Stored items:
== Segment start ==

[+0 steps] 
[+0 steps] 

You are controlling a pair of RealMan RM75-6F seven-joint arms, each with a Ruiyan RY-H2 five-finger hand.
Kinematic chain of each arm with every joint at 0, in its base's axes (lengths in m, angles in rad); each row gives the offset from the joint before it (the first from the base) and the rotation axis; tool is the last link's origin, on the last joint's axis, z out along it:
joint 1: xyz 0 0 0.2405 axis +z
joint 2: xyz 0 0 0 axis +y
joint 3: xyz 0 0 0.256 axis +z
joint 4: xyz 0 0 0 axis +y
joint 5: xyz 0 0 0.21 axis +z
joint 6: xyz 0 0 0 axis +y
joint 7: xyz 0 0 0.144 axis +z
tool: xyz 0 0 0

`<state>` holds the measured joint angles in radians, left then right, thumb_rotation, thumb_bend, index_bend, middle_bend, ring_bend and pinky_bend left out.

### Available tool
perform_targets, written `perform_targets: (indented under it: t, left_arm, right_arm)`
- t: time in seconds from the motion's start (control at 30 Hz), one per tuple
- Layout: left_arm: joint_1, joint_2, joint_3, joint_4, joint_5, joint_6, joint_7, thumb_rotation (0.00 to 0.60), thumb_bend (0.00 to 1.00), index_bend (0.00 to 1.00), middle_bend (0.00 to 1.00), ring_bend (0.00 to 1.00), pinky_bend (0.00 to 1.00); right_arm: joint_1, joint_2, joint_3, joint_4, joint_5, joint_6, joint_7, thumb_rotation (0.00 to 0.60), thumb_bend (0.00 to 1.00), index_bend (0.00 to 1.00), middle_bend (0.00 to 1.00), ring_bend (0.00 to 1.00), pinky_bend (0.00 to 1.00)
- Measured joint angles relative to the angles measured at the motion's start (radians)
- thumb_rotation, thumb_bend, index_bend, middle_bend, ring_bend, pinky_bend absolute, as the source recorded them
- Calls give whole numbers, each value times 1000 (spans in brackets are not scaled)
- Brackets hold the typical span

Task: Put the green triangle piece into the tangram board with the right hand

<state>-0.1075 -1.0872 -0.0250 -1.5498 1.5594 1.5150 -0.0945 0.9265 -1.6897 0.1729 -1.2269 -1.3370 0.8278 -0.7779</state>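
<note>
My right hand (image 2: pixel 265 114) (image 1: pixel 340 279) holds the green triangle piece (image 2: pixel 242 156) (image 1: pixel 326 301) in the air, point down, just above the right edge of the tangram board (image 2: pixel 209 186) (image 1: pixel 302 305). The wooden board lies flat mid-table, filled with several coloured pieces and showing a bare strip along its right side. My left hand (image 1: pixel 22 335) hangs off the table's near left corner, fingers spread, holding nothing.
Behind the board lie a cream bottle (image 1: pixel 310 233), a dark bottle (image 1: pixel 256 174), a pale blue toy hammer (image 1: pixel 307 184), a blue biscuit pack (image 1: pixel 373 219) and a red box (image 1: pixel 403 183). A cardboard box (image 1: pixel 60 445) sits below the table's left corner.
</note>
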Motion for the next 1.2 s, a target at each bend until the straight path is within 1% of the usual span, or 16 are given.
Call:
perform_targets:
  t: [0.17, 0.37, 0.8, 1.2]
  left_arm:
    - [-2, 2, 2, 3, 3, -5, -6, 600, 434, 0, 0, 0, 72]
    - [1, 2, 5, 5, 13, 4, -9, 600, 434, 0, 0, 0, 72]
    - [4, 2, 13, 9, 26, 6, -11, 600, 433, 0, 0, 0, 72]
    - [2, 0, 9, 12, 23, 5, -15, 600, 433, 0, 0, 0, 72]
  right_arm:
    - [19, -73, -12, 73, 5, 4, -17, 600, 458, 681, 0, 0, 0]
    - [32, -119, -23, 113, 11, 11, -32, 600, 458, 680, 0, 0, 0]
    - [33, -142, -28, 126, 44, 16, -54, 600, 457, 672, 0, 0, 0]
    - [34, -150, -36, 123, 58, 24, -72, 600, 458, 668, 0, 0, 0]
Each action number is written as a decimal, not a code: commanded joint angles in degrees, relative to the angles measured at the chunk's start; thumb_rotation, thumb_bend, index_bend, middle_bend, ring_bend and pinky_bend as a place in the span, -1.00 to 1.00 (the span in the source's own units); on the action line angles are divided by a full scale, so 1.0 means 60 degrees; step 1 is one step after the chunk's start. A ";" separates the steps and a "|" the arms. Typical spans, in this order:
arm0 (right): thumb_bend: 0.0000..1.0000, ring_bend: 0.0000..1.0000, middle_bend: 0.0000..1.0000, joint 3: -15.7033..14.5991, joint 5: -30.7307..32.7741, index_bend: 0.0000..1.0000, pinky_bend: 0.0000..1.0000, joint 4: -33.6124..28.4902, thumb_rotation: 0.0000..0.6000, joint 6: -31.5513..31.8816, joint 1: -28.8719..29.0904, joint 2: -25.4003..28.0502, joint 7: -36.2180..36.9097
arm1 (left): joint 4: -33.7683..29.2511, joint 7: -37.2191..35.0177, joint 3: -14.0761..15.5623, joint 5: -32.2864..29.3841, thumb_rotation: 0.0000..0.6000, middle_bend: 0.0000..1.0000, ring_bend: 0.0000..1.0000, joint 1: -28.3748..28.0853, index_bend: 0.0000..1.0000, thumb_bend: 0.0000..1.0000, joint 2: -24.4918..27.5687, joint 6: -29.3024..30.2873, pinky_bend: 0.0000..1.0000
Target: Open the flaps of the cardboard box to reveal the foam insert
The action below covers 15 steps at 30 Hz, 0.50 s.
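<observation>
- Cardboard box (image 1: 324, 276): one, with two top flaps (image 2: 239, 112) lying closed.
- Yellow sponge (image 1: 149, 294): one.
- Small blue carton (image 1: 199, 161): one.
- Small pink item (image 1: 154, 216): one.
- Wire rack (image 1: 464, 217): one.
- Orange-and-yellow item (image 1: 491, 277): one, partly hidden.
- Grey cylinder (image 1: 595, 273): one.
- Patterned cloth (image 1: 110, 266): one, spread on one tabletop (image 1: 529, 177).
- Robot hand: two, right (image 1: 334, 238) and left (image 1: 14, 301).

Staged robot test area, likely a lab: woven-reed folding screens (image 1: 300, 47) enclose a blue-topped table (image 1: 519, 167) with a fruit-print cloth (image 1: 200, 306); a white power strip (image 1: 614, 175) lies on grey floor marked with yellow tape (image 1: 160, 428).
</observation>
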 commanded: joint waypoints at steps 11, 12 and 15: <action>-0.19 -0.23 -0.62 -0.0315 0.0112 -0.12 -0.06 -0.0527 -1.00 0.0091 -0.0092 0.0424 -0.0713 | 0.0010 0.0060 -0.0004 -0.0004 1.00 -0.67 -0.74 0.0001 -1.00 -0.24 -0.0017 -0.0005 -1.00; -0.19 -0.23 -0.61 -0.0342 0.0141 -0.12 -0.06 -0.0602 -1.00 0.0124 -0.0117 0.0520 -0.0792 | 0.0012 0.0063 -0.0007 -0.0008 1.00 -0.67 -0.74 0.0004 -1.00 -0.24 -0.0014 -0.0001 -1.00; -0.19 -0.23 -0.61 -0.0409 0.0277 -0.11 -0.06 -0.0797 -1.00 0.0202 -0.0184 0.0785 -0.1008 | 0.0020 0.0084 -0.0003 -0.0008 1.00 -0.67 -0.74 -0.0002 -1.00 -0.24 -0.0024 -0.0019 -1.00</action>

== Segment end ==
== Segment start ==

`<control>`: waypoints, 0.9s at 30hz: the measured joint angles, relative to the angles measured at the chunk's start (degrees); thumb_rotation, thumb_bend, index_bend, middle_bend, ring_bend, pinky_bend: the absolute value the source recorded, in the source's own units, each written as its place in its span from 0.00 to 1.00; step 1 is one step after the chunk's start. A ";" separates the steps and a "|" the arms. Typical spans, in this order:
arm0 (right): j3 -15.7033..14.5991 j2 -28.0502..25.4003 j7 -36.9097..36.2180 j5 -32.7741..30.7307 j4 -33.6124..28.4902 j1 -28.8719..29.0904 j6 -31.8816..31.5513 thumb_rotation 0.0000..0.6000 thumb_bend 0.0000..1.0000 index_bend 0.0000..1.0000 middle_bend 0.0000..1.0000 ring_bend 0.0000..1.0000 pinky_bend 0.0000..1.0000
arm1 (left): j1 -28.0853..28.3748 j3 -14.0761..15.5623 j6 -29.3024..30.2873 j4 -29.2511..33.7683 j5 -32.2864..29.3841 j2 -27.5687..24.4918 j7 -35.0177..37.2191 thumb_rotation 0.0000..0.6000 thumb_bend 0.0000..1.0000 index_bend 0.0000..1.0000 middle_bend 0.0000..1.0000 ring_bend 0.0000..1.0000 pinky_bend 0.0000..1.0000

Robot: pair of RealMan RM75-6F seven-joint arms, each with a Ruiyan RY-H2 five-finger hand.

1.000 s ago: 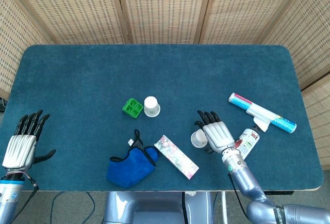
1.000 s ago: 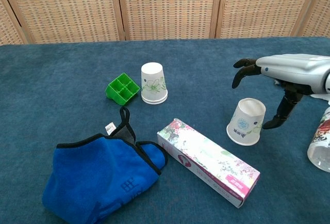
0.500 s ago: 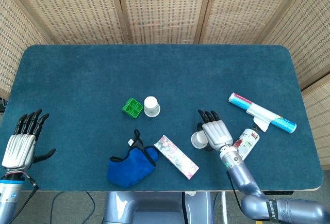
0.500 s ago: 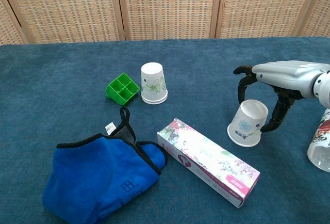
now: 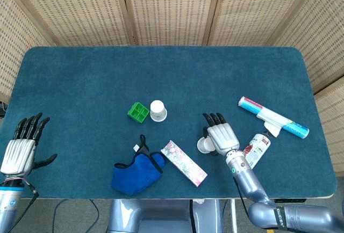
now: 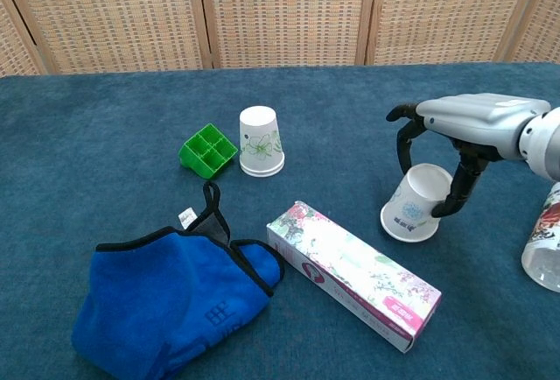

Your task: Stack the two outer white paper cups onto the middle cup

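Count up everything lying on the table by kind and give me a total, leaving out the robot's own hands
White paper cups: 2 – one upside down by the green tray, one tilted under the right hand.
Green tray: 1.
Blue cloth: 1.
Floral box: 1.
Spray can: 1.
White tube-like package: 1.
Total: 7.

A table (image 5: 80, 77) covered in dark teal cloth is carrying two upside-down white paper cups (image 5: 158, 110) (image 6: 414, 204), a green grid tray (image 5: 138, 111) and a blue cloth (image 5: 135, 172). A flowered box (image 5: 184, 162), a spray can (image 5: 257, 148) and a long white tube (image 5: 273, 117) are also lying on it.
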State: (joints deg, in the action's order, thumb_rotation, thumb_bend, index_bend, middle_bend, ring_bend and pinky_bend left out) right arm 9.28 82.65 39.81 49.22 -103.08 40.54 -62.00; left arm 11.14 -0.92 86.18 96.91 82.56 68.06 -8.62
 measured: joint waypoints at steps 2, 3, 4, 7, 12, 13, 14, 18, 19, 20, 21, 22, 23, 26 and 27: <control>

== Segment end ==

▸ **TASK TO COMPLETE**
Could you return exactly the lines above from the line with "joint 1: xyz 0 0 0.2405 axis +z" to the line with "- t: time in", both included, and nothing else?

▸ **EXERCISE RESPONSE**
joint 1: xyz 0 0 0.2405 axis +z
joint 2: xyz 0 0 0 axis +y
joint 3: xyz 0 0 0.256 axis +z
joint 4: xyz 0 0 0 axis +y
joint 5: xyz 0 0 0.21 axis +z
joint 6: xyz 0 0 0 axis +y
joint 7: xyz 0 0 0.144 axis +z
tool: xyz 0 0 0

`<state>` holds the measured joint angles in radians, left then right, thumb_rotation, thumb_bend, index_bend, middle_bend, ring_bend and pinky_bend left out.

### Available tool
perform_targets, written `perform_targets: (indented under it: t, left_arm, right_arm)`
- t: time in seconds from the motion's start (control at 30 Hz), one per tuple

The exercise has now been completed.